An exact repetition of the data is required; no picture should appear in it.

┄┄┄┄┄┄

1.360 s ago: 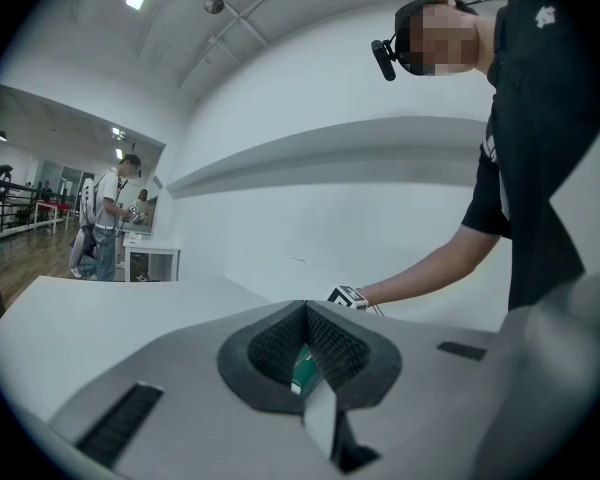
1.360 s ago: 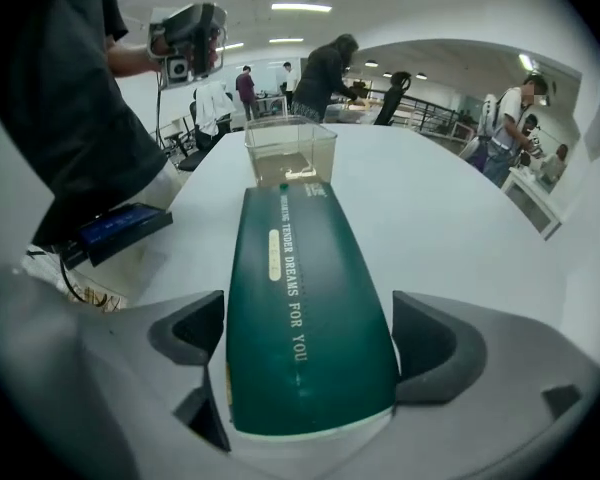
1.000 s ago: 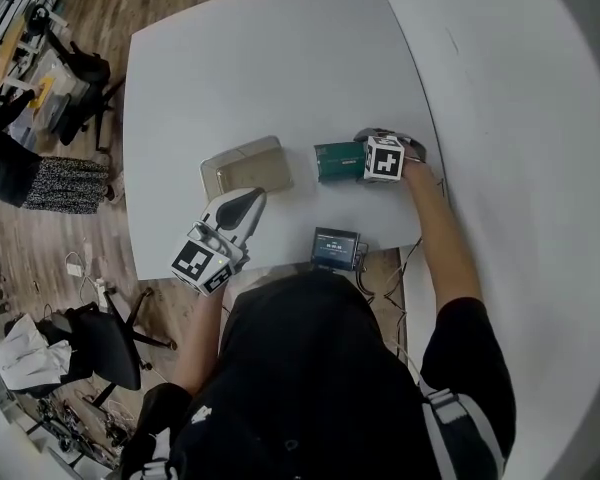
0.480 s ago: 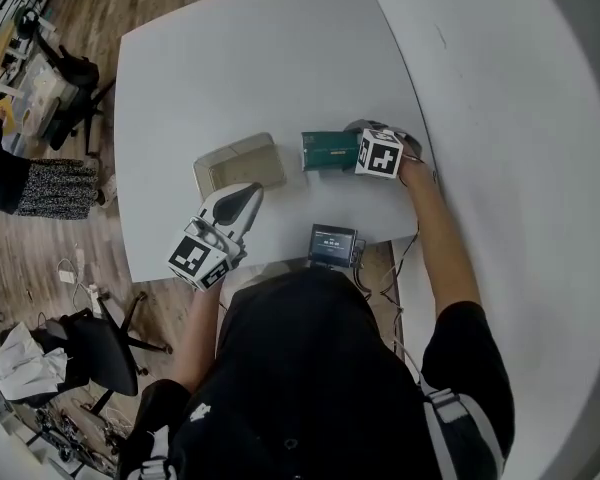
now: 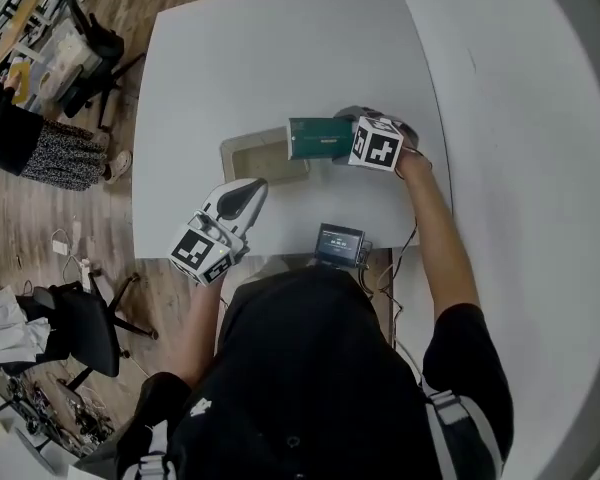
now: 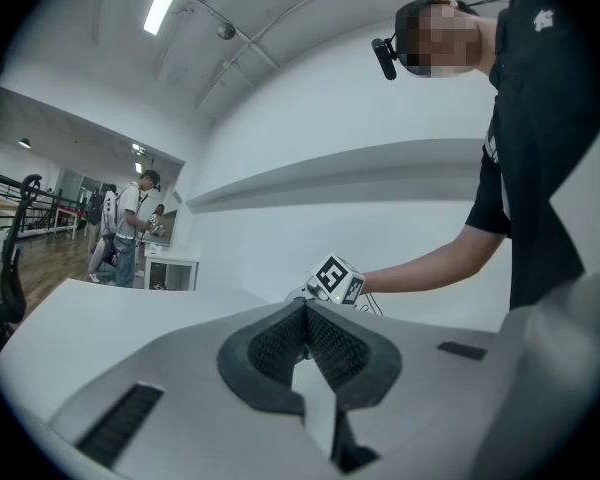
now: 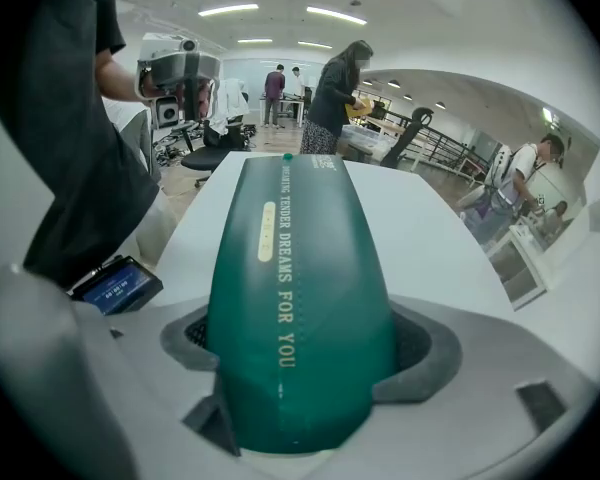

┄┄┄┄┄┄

# [EXERCISE ANSWER]
1.360 s ago: 
1.360 s ago: 
1.000 s ago: 
0.480 s ago: 
now: 
now: 
now: 

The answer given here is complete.